To solve the problem it might make sense to allow increasing the number of connections if some points lack them to be connected. Other mitigation might be to notify what are the disconnected points so that you can drop them from the dataset. I am not aware what mitigation might be the best, though.
Hi,
Only now I have gone through this. Just in case, excuses for the years-long lead time.
I am wondering what is the meaning of that a point is not a neighbor of any other point? Even if a point is very, very far away from all the others, at least one of the others must be the closest to it. Unless there's some sort of maximum distance between neighbors, I am guessing.
I will start running the investigation together with one for ** On entry to DLASCL parameter number 4 had an illegal value I've been encountering and keep you posted.
I am wondering what is the meaning of that a point is not a neighbor of any other point?

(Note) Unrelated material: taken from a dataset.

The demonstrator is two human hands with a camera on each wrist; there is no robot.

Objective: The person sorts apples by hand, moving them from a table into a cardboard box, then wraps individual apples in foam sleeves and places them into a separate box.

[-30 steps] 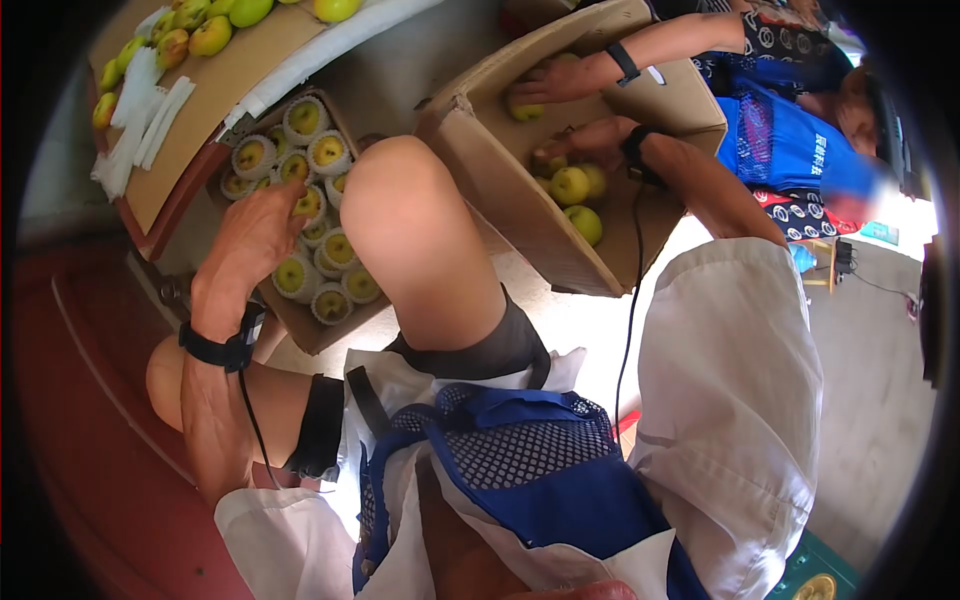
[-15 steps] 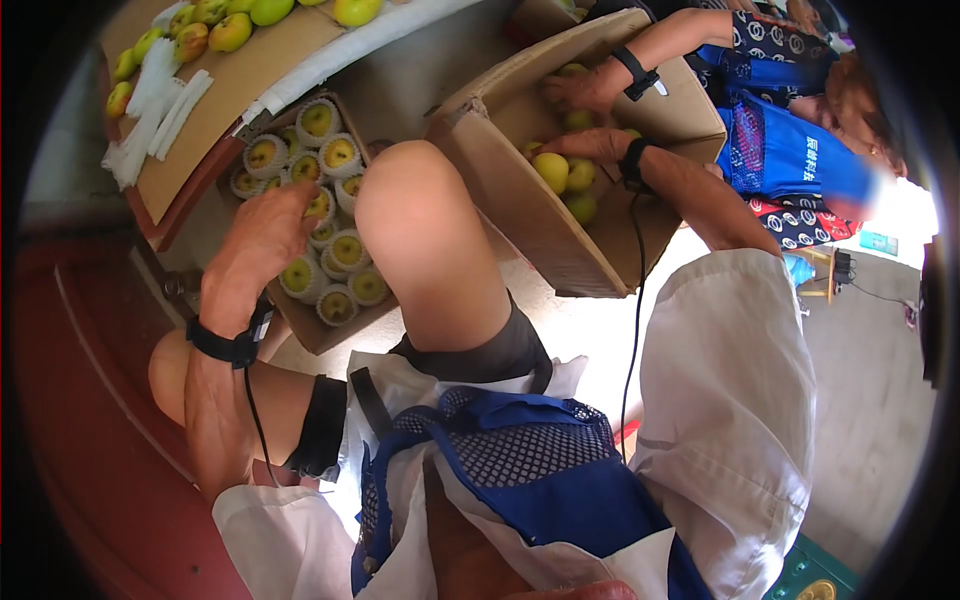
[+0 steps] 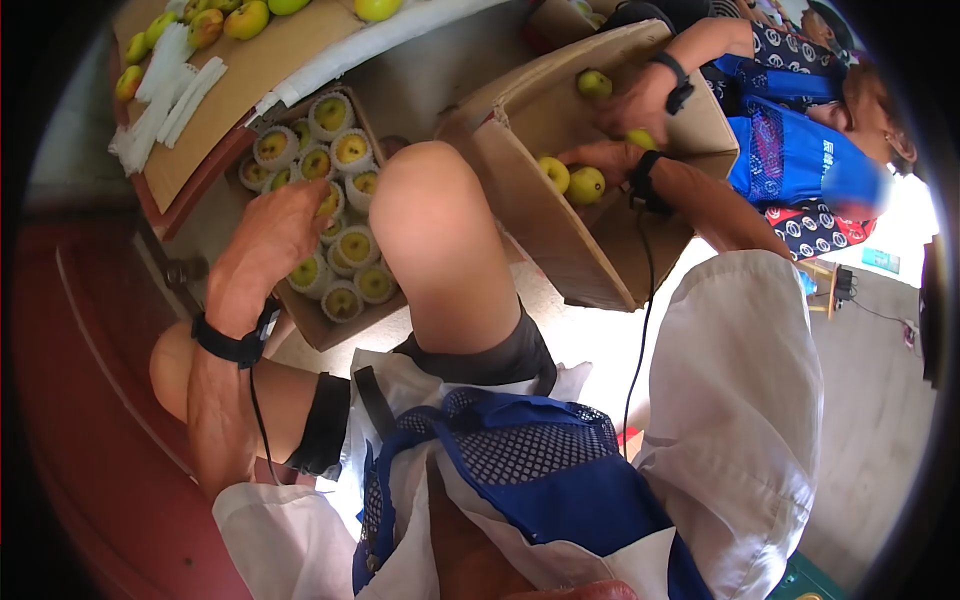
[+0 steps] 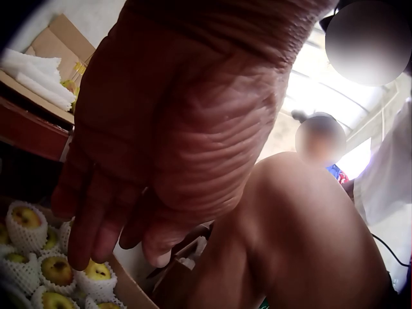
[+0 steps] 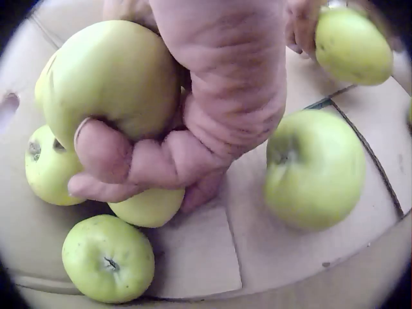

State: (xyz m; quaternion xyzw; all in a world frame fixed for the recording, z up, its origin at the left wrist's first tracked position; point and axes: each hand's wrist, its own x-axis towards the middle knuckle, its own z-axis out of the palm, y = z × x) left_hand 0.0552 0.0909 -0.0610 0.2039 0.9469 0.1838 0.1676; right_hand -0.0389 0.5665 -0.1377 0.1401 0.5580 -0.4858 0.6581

All right, I think this little inquietude doesn't really matter: even if every point has at least one neighbor the overall neighborhood graph could of course have more than one connected component
It is just a matter of a form of the distance matrix. Once it becomes a block matrix the whole thing stops working because eigendecomposition is not unique, I think.
Basically, every connected component should be embedded separately. But it doesn't make a lot of sense since we would not have any idea how they are positioned against each other. So that's why I think it is better to either:
- Drop the smallest components
- Try to fix the graph so that it is connected
- Drop some outliers, maybe
- Throw an exception
Basically, every connected component should be embedded separately. But it doesn't make a lot of sense since we would not have any idea how they are positioned against each other.
Ah, that's a good point, I didn't think about the separate embeddings.
So that's why I think it is better to either:
- Drop the smallest components
- Try to fix the graph so that it is connected
- Drop some outliers, maybe
- Throw an exception
This is what I thought earlier, it would the in the second point:
The issue is that given a number of neighbors (k) k_0 by the user (or the default one, if unprovided) the neighbor graph can be, let's say, unconnected and it is expected the result won't be trustworthy then. If we would use a k equal to the number of points (or minus 1), then it would be surely connected, right? From there, I think something that can be automated (perhaps as an optional routine enabled by default) is to rerun the neighbors binary-searching between k_0 and the number of points until one that produces a connected graph is found. It could of course be refined looking for the minimum k that makes it connected.
I opened #83 with a simple fix to recompute the neighbors if the neighborhood graph is not connected.
By the way, I didn't manage to reproduce with the data in the opening comment. The number of vectors I got was either 19 or 20 (with the extra one), different to the 21 in the screenshot. I used the swissroll5000 from the jmlr repo to test this. In that one the binary search went from the initial 10 to 2505, which worked well for the graph, but then stopped quickly due to out of memory usage in the eigendecomposition. Then, I updated it to just multiplying by 2.